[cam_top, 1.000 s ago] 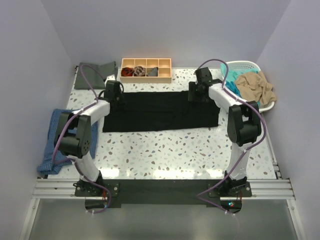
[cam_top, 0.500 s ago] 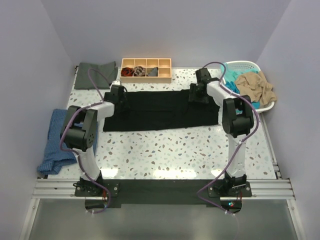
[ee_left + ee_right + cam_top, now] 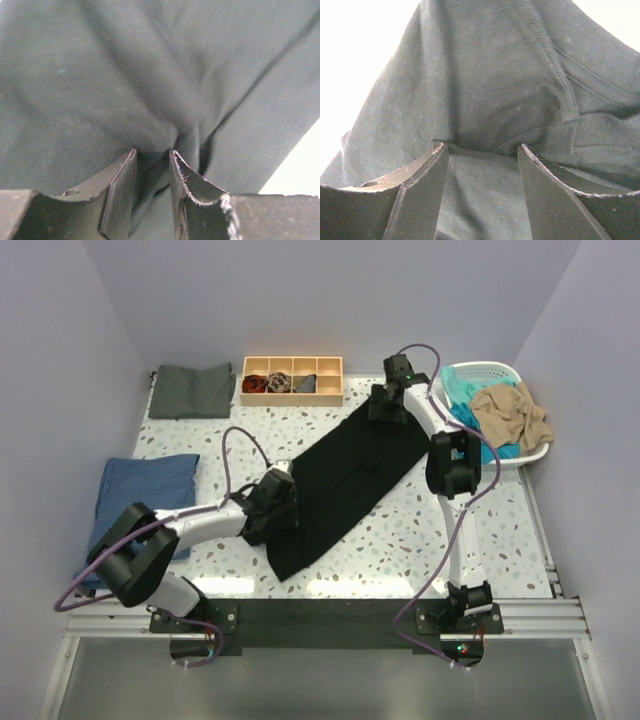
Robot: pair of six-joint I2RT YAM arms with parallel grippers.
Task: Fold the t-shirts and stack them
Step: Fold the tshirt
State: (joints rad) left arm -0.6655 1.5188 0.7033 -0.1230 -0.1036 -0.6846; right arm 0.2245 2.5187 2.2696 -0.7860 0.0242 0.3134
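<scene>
Black t-shirt (image 3: 350, 475) stretches slantwise across the bench (image 3: 420, 540), from far right to near left, and the fold looks half done. Left claw (image 3: 152, 155) pinches a narrow pleat at the near end. Right claw (image 3: 482, 147), set wider, grips a thick hem at the far end. Next, I judge, both must lay the cloth flat and square before doubling it.

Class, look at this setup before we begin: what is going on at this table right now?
Two robot arms are handling a black t-shirt, which is stretched diagonally across the table. The left gripper pinches its near end, and the right gripper grips its far end beside the white basket. A grey-green shirt lies folded in the far left corner. A teal shirt and a tan shirt sit crumpled in the basket, not yet folded.
</scene>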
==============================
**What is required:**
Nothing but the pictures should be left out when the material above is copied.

**Expected output:**
[cam_top, 1.000 s ago] 
[cam_top, 0.500 s ago] 
[ee_left + ee_right + cam_top, now] 
Robot: pair of six-joint I2RT YAM arms with parallel grippers.
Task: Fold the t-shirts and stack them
Step: Fold the tshirt
State: (joints rad) left arm -0.6655 1.5188 0.7033 -0.1230 -0.1036 -0.6846; right arm 0.2245 2.5187 2.2696 -0.7860 0.0242 0.3134
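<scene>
Black t-shirt (image 3: 350, 475) stretches slantwise across the bench (image 3: 420, 540), from far right to near left, and the fold looks half done. Left claw (image 3: 152, 155) pinches a narrow pleat at the near end. Right claw (image 3: 482, 147), set wider, grips a thick hem at the far end. Next, I judge, both must lay the cloth flat and square before doubling it.

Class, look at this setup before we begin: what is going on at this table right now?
Two robot arms are handling a black t-shirt, which is stretched diagonally across the table. The left gripper pinches its near end, and the right gripper grips its far end beside the white basket. A grey-green shirt lies folded in the far left corner. A teal shirt and a tan shirt sit crumpled in the basket, not yet folded.
</scene>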

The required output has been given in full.